26

I am very interested in some studies or empirical data that shows a comparison of compilation times between two c++ projects that are the same except one uses forward declarations where possible and the other uses none.

How drastically can forward declarations change compilation time as compared to full includes?

#include "myClass.h"

vs.

class myClass;

Are there any studies that examine this?

I realize that this is a vague question that greatly depends on the project. I don't expect a hard number for an answer. Rather, I'm hoping someone may be able to direct me to a study about this.
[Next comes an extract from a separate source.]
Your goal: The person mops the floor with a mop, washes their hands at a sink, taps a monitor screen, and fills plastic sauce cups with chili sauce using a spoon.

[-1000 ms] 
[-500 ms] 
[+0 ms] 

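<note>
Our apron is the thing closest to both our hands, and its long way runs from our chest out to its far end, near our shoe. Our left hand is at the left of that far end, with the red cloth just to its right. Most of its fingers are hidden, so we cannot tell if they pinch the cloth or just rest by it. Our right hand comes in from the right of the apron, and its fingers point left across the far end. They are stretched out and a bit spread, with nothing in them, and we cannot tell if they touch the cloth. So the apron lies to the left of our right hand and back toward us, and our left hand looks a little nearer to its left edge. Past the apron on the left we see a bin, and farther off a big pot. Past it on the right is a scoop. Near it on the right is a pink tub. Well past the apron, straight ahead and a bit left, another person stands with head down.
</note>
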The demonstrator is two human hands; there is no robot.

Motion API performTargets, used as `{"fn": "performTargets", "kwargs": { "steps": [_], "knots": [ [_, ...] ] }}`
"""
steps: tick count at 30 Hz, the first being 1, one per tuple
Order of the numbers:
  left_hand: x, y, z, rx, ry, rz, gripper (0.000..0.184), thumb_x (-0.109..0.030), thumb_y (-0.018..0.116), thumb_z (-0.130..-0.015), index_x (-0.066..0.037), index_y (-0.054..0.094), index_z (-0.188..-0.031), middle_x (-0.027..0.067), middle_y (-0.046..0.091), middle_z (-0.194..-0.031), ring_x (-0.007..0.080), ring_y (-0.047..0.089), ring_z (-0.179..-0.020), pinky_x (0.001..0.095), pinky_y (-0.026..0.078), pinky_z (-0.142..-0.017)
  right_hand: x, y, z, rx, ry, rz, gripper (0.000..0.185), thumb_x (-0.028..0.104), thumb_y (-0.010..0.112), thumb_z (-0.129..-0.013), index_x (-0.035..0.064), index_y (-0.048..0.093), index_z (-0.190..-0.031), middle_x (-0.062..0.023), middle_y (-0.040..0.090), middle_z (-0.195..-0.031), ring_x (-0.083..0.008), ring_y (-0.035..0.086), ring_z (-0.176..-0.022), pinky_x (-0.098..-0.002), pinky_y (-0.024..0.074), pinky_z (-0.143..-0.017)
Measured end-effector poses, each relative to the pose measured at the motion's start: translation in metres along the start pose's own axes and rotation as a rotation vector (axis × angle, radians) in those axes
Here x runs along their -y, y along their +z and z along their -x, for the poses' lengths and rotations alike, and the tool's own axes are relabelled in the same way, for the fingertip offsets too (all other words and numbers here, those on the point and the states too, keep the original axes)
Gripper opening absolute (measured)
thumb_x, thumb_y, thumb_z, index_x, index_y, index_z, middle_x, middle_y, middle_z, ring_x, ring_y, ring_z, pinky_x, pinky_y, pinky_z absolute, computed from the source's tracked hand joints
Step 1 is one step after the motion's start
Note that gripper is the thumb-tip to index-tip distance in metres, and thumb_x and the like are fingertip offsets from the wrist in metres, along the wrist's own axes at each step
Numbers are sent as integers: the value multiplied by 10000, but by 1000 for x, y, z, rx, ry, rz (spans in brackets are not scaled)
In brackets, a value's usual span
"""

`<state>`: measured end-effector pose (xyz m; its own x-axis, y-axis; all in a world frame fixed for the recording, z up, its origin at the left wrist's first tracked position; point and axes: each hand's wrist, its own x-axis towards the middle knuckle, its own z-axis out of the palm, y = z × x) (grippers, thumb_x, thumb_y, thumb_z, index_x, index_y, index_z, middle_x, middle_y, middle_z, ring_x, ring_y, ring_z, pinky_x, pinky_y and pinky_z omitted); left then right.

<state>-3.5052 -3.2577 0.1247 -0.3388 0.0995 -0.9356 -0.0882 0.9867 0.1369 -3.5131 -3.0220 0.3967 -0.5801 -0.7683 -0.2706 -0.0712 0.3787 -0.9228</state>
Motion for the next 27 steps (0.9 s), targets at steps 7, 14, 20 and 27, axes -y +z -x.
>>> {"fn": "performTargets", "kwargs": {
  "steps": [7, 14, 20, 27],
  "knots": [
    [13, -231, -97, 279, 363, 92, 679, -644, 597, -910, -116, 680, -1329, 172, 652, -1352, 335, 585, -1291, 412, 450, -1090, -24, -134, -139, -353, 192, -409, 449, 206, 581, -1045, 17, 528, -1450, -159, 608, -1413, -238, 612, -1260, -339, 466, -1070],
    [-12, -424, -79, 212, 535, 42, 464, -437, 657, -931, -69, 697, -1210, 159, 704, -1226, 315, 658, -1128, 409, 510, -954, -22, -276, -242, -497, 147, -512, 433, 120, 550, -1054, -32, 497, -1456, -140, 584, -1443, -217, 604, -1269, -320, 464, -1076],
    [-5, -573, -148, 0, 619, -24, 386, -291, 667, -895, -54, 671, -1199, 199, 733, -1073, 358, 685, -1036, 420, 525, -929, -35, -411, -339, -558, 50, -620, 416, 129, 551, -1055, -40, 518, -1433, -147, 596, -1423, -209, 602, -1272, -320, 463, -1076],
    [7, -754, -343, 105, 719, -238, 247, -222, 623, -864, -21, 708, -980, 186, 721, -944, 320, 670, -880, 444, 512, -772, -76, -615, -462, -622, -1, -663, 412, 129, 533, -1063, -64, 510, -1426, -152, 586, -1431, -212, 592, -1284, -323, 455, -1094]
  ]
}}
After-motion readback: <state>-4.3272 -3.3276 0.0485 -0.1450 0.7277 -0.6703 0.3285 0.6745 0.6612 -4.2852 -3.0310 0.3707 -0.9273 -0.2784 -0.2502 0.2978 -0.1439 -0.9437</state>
The project I'm specifically worried about has about 1200 files. Each cpp on average has 5 headers included. Each header has on average 5 headers included. This regresses about 4 levels deep. It would seem that for each cpp compiled, around 300 headers must be opened and parsed, some many times. (There are many duplicates in the include tree.) There are guards, but the files are still opened. Each cpp is separately compiled with gcc, so there's no header caching.

To be sure no one misunderstands, I certainly advocate using forward declarations where possible. My employer, however, has banned them. I'm trying to argue against that position.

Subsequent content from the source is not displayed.